New York
City,
April 14,
2011....Awakening features the most recent oil paintings by artist Jenny Nelson and mixed
media collage by KeunYoungPark.
Awakening
celebrates the
beginning of spring, when the earth and its inhabitants come alive with lush
greenery, blue skies, chirping birds, and a sense of optimism for the future.
Though both
Nelson and Park re-create the natural beauty they see around them, their visions
take very different paths. Nelson's oils suggest abstract
landscapes, painted in earthy pastel tones - greens, blues, teals and browns,
with occasional accents of orange which might suggest a wildflower.
A bold grey stroke leaves the viewer with a sense of rocks, or
permanence. And her use of blue reflects her affinity for
water. Nelson is also influenced by spaces where she creates
her work, such as studios in barns, sheds and en pleine air in the countryside.
Nelson applies
layer upon layer of paint and scrapes the canvas with her favored device - a
small and narrow triangular palate knife - to get a sense of depth and subtle
color bleeding that gives the sensation of movement, as in a stream or
cloud-filled sky. Creating both large and small works, Ms.
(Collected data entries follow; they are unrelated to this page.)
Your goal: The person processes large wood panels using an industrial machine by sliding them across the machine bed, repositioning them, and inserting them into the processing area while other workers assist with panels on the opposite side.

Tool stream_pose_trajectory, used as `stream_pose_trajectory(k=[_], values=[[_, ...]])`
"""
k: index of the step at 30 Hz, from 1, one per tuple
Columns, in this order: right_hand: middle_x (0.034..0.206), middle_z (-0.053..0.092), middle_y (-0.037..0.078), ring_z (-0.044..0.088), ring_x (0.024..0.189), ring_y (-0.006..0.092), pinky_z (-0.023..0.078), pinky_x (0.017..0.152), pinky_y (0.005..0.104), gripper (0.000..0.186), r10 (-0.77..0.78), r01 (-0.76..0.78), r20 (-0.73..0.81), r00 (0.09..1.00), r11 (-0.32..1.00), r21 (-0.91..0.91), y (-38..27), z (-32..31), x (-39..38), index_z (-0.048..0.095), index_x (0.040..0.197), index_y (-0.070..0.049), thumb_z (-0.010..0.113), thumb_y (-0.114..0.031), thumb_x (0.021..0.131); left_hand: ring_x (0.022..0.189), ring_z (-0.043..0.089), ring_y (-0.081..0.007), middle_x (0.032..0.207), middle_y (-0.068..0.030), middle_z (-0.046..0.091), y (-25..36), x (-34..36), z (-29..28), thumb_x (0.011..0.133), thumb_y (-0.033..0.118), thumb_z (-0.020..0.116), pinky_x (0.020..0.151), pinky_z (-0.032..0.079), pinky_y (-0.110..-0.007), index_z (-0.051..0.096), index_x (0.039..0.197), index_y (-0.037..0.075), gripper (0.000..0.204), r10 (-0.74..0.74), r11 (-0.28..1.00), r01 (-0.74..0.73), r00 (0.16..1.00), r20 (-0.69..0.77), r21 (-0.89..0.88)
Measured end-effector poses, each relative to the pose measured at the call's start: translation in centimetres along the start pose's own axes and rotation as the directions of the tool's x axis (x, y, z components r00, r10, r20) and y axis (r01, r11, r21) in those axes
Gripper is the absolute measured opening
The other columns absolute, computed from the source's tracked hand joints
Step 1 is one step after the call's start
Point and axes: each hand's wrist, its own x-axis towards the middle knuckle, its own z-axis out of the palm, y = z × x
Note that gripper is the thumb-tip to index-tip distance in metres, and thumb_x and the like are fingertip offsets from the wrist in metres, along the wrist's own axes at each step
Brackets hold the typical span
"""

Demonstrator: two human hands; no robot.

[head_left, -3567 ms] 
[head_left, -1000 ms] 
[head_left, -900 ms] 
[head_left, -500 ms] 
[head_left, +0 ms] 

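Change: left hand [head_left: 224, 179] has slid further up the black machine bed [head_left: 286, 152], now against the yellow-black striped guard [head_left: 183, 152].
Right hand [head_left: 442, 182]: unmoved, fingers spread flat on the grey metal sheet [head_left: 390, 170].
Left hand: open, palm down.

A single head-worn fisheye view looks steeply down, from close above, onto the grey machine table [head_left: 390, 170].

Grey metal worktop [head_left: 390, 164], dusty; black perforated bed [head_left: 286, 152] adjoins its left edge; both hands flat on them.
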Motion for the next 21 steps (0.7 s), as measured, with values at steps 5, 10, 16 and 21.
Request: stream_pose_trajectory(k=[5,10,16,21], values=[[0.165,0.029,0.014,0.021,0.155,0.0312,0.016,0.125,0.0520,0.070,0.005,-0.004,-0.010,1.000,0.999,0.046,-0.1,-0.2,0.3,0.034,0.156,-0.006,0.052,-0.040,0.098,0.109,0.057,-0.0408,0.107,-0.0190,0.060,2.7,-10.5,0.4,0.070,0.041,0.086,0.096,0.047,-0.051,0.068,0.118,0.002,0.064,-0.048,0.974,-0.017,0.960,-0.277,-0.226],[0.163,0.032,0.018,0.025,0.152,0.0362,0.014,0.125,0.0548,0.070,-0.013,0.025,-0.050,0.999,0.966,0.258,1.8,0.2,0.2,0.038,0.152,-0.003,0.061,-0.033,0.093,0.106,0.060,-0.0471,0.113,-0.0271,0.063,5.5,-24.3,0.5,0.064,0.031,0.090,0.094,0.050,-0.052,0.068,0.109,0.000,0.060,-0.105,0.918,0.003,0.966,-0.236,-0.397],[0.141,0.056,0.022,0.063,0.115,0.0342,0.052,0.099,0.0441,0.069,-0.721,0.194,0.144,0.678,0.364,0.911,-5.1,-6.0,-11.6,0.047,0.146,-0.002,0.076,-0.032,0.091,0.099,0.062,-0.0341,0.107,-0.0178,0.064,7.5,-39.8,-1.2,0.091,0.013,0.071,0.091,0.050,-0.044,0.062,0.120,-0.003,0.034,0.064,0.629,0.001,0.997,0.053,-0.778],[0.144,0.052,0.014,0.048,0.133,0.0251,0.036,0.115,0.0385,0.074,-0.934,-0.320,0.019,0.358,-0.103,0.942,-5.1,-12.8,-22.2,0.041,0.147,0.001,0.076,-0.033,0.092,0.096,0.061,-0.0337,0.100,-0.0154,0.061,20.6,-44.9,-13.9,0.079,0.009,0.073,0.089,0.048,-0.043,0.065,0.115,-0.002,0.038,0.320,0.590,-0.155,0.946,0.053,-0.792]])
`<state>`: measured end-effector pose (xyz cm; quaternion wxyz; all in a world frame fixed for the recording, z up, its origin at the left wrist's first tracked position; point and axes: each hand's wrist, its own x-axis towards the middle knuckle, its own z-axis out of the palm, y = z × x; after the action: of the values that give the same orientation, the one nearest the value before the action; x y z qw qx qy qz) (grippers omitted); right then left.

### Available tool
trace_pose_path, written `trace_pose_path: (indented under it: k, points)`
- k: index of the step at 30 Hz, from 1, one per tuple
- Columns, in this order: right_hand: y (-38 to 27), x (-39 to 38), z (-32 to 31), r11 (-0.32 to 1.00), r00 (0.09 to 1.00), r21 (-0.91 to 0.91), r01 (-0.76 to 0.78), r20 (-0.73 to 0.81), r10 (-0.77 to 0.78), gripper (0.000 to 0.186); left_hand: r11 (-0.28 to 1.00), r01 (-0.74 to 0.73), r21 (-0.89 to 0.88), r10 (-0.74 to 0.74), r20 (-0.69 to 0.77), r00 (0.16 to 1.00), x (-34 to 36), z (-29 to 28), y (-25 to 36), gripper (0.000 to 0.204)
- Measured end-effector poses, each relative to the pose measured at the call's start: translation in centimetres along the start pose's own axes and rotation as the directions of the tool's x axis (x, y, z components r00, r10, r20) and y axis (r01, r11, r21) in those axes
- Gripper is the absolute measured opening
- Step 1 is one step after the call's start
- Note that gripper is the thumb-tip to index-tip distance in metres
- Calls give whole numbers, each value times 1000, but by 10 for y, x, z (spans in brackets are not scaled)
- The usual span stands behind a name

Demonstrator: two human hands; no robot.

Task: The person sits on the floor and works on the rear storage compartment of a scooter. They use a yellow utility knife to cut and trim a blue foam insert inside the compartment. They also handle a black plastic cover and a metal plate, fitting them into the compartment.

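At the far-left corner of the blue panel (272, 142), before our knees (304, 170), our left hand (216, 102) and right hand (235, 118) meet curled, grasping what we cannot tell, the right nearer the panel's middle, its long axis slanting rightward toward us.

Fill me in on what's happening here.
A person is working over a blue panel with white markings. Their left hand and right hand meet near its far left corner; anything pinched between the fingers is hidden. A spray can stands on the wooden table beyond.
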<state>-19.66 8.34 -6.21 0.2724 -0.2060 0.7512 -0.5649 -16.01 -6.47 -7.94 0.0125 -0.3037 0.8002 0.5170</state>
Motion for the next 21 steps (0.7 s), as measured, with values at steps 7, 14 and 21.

Nelson lets the viewer interpret the exact place or moment, and know that they
are witnessing the earth at its
finest.
Park has created mixed media collages made of photographs cut into
thousands of tiny pieces which she then re-assembles onto paper where they are
then mounted and framed under glass. Her recent works of micro-collage and paper mosaic
capture the tremor of unstable presence. Park takes pictures
of parts of the body or face, changes the color and saturation of those images
by photoshopping, prints them out on paper, then tears the pictures and pastes
them back together piece-by-piece.
Painstakingly,
she creates images of people morphing gradually into trees and flora, their
bodies magically transformed into composites of the human and of natural
elements. However improbable this might seem, the marriage of
the androgynous form and nature here seems normal and somehow even expected
because of the graceful depictions and the extremely detailed work.
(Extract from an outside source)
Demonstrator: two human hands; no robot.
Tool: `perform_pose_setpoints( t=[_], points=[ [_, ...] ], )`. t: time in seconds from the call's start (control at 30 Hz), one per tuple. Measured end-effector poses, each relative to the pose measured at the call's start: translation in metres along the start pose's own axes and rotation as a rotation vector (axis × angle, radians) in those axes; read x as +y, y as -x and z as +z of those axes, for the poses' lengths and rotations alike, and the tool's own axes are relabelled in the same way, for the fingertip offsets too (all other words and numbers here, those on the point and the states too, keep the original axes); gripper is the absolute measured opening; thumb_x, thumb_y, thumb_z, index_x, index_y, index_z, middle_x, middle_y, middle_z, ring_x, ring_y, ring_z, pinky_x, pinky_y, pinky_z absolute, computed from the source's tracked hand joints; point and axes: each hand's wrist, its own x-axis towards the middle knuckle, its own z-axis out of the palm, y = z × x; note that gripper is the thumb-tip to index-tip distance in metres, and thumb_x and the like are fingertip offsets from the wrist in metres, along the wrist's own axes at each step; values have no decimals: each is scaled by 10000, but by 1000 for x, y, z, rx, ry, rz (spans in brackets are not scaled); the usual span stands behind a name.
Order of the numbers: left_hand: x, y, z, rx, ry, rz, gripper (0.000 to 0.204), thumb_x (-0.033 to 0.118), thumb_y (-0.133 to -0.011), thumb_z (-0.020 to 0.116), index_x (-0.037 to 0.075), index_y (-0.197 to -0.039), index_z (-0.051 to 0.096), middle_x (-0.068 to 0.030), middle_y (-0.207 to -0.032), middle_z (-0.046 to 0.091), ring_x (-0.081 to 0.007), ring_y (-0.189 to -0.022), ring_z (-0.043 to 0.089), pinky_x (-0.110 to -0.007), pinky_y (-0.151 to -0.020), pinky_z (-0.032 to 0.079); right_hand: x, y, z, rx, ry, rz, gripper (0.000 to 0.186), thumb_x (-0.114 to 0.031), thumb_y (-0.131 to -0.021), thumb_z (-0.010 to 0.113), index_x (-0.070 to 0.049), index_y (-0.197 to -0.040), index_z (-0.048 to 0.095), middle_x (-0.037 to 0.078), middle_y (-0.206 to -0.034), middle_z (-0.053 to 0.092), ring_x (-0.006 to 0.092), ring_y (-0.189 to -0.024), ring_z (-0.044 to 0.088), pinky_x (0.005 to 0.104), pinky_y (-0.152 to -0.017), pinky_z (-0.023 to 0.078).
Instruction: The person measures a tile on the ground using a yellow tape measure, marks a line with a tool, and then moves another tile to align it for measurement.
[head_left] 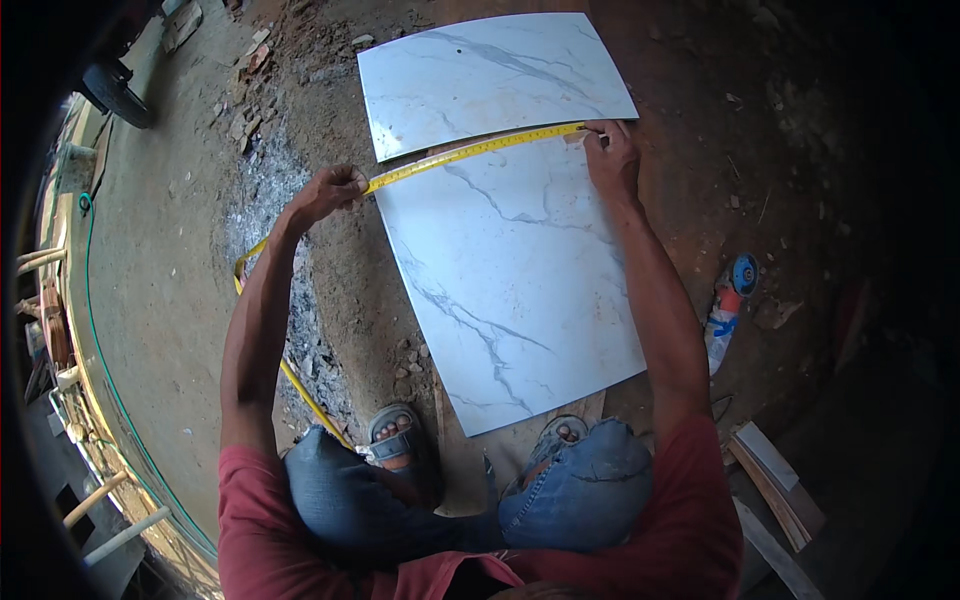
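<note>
A yellow tape measure (470, 151) is stretched across the far edge of a white marble-patterned tile (520, 270). Its blade is pinched by my left hand (334, 190) at the tile's left corner, and the loose length drops behind my left forearm toward my left foot. At the tile's far right corner, my right hand (612, 158) presses the other end of the blade down with closed fingers. Just beyond lies a second marbled tile piece (490, 80) with a small dark spot, a narrow gap between the two.
An angle grinder (733, 300) with a blue disc lies on the dirt to the right. Tile offcuts (775, 485) are stacked at lower right. Rubble (250, 120) is scattered at upper left, and a green hose (95, 310) runs along the left side near a wheel (115, 92).
</note>
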Motion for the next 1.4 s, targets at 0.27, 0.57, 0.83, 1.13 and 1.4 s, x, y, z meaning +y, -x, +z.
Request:
perform_pose_setpoints(
  t=[0.27, 0.57, 0.83, 1.13, 1.4],
  points=[
    [63, 77, 29, -375, -262, 15, 295, 324, -913, 500, 43, -859, 570, -16, -686, 552, -126, -639, 522, -291, -594, 440, 25, 94, -124, 23, -246, 358, 187, 17, -806, 525, 43, -986, 570, 142, -976, 619, 177, -842, 597, 286, -739, 497],
    [191, 135, 104, -247, -322, 512, 260, 21, -813, 435, -5, -1063, 503, -81, -751, 598, -177, -642, 592, -310, -584, 469, -143, 195, -92, -545, -1227, 899, 542, -106, -842, 550, -94, -1320, 294, 153, -1165, 503, 221, -917, 566, 335, -715, 517],
    [298, 151, 221, -144, 1, 812, 362, 111, -846, 492, -23, -1180, 450, -210, -920, 597, -309, -841, 602, -380, -739, 480, -234, 161, -80, -999, -960, 171, 248, -151, -904, 497, 29, -1072, 526, 132, -871, 622, 204, -790, 631, 305, -705, 525],
    [206, 180, 200, -597, -139, 450, 856, 534, -810, 556, 90, -1408, 132, -281, -1330, 341, -396, -1251, 343, -472, -1010, 353, -130, 190, -240, -143, -1022, 626, 404, -374, -949, 390, 16, -928, 493, 189, -922, 604, 168, -686, 593, 299, -620, 518],
    [102, 159, 197, -981, -633, 260, 763, 557, -812, 543, 67, -1353, 318, -234, -1299, 421, -379, -1139, 479, -437, -942, 407, -67, 329, -353, 691, -911, 967, 333, -413, -891, 525, -87, -833, 485, 79, -684, 544, 125, -498, 487, 220, -444, 386]
  ],
)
Using beautiful colors and creating depth and shadows with the collage,
her work seems to burst with energy and
exuberance.
Both Nelson's
and Park's works, inspired by nature, are graceful and elegant, and create for
the viewer an anticipation for and a visual celebration of
spring.
Jenny
Nelson
Of her work,
Nelson
states:
Although my early artistic training was focused on the classical and
representational, it has always been my natural instinct to depict my
surroundings in abstract forms. Most of the paintings evolve as an intuitive
reaction to my surroundings... To evoke this kind of sensory
memory in my work I apply many layers of paint, using gesture and an internal
sense of color. Traces of previous layers will remain visible, allowing colors
to interact in ways I could not have anticipated. In this way a composition is
arrived at through a series of decisions that are both conscious and
unconscious. With great sensitivity to these evolving colors and forms, a very
personal abstract language emerges. Focusing on particular shapes or
compositions for long periods of time will often result in a series of closely
related paintings, which have fully explored my current
interest.
Nelson has been
exhibiting in solo and group shows for the past ten years.
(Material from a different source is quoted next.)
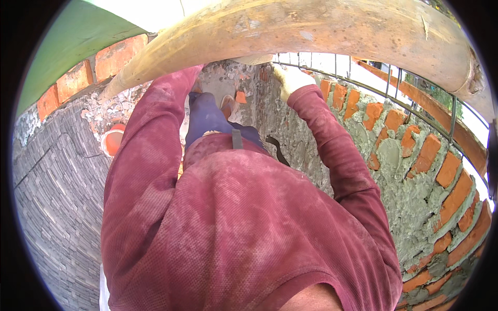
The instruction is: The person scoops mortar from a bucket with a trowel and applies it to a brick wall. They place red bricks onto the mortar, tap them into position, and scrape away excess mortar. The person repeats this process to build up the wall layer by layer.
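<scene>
My right hand [293, 82], in a pale work glove, is at the top of the brick wall [397, 150], just below a thick bamboo pole [311, 31]. Its fingers are partly lost in glare and shadow, so their grip does not show. Close to its fingertips, a pale beige edge [254, 59] of something shows under the pole; its kind I cannot make out. My left arm [150, 124], in a dusty maroon sleeve, reaches up behind the pole, which hides my left hand.
Grey mortar lies rough between the orange bricks. Steel bars [389, 80] and a rusty brown beam [430, 103] run beyond the wall at right. An orange bucket [112, 141] stands by the grey ribbed surface [62, 192] at left. A brick piece [240, 97] lies by my feet.
</scene>
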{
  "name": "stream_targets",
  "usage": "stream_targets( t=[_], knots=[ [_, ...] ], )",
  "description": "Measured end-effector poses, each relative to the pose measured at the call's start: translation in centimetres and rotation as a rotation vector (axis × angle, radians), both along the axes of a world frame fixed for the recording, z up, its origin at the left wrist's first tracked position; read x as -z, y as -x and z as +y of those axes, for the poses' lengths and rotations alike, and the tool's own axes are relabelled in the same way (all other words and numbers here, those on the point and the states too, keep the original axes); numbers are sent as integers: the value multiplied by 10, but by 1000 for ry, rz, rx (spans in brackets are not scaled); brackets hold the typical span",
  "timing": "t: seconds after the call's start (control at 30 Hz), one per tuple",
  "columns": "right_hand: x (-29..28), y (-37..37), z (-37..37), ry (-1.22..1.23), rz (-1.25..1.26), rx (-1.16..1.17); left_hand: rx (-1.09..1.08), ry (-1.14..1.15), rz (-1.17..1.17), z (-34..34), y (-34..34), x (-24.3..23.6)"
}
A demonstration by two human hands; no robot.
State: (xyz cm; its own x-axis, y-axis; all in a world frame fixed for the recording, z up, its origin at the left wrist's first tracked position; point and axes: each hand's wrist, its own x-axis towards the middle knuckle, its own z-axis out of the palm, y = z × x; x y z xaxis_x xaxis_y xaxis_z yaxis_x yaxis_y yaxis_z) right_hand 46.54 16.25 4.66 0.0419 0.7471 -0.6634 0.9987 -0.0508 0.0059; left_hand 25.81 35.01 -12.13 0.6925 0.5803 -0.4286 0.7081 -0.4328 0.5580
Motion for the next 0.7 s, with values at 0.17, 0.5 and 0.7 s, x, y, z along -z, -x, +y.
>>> stream_targets(
  t=[0.17,0.5,0.7],
  knots=[
    [64,-54,-5,-77,-234,186,17,-8,-24,5,-13,-4],
    [15,52,0,-56,21,83,-108,-34,-35,-3,2,0],
    [38,1,-11,33,-200,-45,-381,-501,-220,-71,69,-26]
  ],
)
She attended Maine College of Art in Portland, and
received a BFA from BardCollege, where she
received a scholarship to the LacosteSchool of the Arts in
France. She was an artist in
resident at the Byrdcliffe Art Colony from 2004-2008, and has been an instructor
at the Woodstock School of Art from 2009 through the present.
Her work hangs in private and public collections throughout the
country. Nelson lives and works in Woodstock, New
York.
KeunYoungPark
Of her
inspirations and process, Park
states:
In my work, I reflect upon the astatic character of
existence in the flow of time as well as the opposite sides of nature - negative
and positive, construction and destruction, presence and absence, and life and
death. I believe that everything is constantly changing,
either being generated or destroyed. Presence is just a state
of being and the reality of an object has ambiguity in this shifting. Through
this process of breaking down photo images and recomposing them, figures have
thousands of tiny particles and textures that make the images look blurry and
tremulous.
The pieces featured in
Awakening are Park's most recent works, from her "Dream
Series". Here Keun reveals a more narrative story than in her
past work, imagining a territory, as she describes, which is "beyond
consciousness"--- an awakening of the human
spirit.
Born and raised
in Seoul, Korea, Park
received her BFA and MFA from SeoulNationalUniversity.
After working and exhibiting her work throughout Seoul, she relocated to
Brooklyn five years ago, and began showing her work in galleries and exhibiting
her work in art fairs throughout the U.S. She has also
competed in and received first prize in numerous juried shows.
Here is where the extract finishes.